Glasgow Coma Scale (GSC) adalah skala yang digunakan secara klinis bersifat semikuantitatif dari tingkat kesadaran berdasarkan keadaan buka mata, respon verbal dan motorik penderita (Mayer dan Rowland, 2000). Pada pasien stroke PSA yang mendapatkan terapi nimodipin, pemantauan GSC sangatlah perlu, untuk mengetahui perubahan GSC setelah mendapatkan terapi nimodipin dan terapi lainnya. pemeriksaan GSC sangat diperlukan untuk pemantauan perubahan TIK (Barker,2002). Dari data yang diperoleh dilakukan analisis efektivitas penggunaan nimodipin berdasarkan skala GCS MRS dan KRS.

Melalui hasil uji Wilkoxon untuk melihat perbedaan outcome terapi terhadap pasien PSA non traumatik dapat diketahui bahwa nilai p yang dihasilkan sebesar 0,307 lebih besar dibandingkan α sebesar 0,05 yang menunjukkan bahwa tidak ada perbedaan signifikan dari terapi nimodipin. Hal ini berarti bahwa tidak ada perbedaan pada skala GCS MRS dan KRS terhadap outcome terapi

nimodipin. Terdapat beberapa keterbatasan pada penelitian ini karena pencatatan yang tidak lengkap pada rekam medik pasien seperti pencatatan data klinis pasien (tekanan darah dan GCS) dan lama pemberian terapi nimodipin. Hal ini menyebabkan monitoring efektivitas tekanan darah dan GSC pada pasien kurang optimal.

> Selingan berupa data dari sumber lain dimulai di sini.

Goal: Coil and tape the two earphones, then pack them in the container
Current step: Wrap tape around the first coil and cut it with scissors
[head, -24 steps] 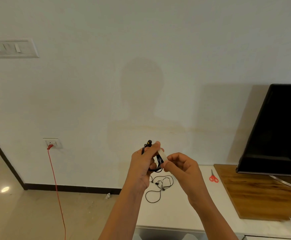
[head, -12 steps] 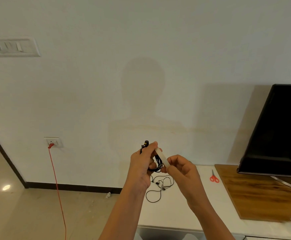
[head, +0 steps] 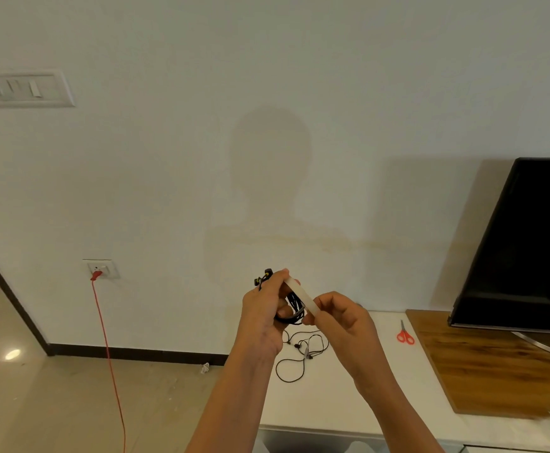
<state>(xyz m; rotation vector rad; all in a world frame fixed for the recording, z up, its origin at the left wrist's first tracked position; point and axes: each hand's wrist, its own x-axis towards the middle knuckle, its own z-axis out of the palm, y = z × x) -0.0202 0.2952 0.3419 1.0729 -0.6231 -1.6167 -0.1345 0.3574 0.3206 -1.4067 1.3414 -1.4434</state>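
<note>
Black coiled earphone (head: 295,308), pale tape strip (head: 302,295)

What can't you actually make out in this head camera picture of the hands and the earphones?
- Coiled earphone: mostly covered by the left hand; the coil's turns cannot be counted.
- Tape strip: its lower end is hidden by the right hand, so whether it sticks yet is unclear.
- Container: not in view.
- Second earphone on the white cabinet: earbuds too small to detail.
- Television: cut off by the right edge.
</note>
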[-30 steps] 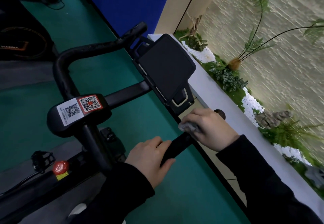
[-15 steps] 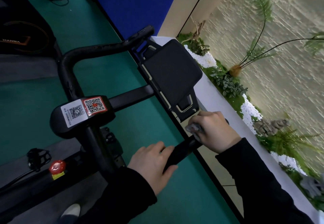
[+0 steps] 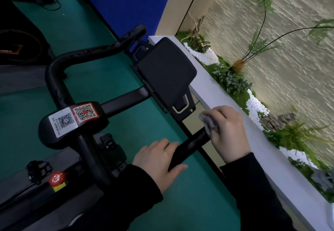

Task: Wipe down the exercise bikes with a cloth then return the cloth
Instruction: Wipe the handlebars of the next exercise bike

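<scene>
A black exercise bike's handlebar (image 3: 75, 59) loops in front of me, with a dark console (image 3: 166, 71) and a hub bearing QR stickers (image 3: 72, 118). My left hand (image 3: 159, 160) grips the near right handlebar arm (image 3: 189, 145). Further out along that same arm, my right hand (image 3: 229, 131) holds a small grey cloth (image 3: 209, 124) wrapped against the bar's end, which is hidden under the hand.
A white ledge (image 3: 216, 95) with plants (image 3: 233, 80) and white pebbles runs along the right, close to my right hand. Green floor (image 3: 27, 122) lies below. A red knob (image 3: 57, 178) sits on the frame at lower left. Another dark machine (image 3: 19, 49) stands far left.
My right hand has slid the cloth outward along the bar so the bar's end is now covered. My left hand keeps its grip. The view shifted slightly.
</scene>
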Available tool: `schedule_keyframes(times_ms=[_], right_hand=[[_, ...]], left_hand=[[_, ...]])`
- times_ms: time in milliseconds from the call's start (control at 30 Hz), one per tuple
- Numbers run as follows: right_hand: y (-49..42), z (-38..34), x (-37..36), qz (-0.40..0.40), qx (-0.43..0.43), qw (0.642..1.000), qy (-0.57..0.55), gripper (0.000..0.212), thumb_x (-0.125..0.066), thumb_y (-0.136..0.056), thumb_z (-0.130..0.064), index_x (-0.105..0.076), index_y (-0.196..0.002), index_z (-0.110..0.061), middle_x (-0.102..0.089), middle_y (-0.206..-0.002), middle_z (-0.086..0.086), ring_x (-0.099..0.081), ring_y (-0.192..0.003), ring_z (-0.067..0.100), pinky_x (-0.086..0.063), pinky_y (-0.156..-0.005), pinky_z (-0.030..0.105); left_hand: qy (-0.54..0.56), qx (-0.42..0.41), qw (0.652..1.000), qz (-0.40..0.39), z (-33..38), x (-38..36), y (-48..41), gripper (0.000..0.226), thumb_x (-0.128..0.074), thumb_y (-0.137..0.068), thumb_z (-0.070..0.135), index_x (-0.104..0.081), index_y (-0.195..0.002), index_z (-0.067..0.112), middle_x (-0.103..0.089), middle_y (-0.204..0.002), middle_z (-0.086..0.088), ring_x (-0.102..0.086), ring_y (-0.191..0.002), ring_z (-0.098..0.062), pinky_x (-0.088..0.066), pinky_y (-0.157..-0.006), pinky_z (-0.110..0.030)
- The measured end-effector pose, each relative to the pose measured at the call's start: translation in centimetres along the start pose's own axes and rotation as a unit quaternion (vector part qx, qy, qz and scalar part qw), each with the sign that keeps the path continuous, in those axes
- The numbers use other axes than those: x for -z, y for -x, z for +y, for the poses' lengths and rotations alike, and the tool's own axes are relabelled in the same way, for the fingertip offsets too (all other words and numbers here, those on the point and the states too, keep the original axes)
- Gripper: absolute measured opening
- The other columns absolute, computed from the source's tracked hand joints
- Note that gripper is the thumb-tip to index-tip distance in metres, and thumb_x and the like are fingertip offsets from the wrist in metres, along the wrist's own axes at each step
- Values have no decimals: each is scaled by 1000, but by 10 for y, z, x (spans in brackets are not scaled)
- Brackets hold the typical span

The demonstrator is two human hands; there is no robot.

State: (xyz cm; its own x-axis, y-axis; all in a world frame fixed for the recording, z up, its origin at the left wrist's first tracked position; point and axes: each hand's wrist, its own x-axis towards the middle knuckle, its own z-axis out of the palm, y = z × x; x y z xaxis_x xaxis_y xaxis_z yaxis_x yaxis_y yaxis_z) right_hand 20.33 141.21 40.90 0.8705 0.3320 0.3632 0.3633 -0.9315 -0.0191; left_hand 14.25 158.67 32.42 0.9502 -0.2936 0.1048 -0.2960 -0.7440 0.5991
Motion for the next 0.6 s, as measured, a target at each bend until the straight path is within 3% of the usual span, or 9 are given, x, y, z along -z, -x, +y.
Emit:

Efek samping yang ditimbulkan oleh nimodipin seperti penurunan tekanan darah (hipotensi), gangguan fungsi hati, edema, sakit kepala, keluhan saluran cerna, nyeri otot, diare, rash dan takikardia tidak ditemukan pada pasien berdasarkan data pencatatan rekam medik. Interaksi obat dapat terjadi pada penggunaan nimodipin bersama rifampicin, fenobarbital, fenitoin atau karbamazepin pada isoenzim sitokrom CYP3A4 yang menjejaskan clearance nimodipin (Katzung, 2011). Namun pada penelitian ini, tidak dilakukan kajian tentang drug related problem pada pasien.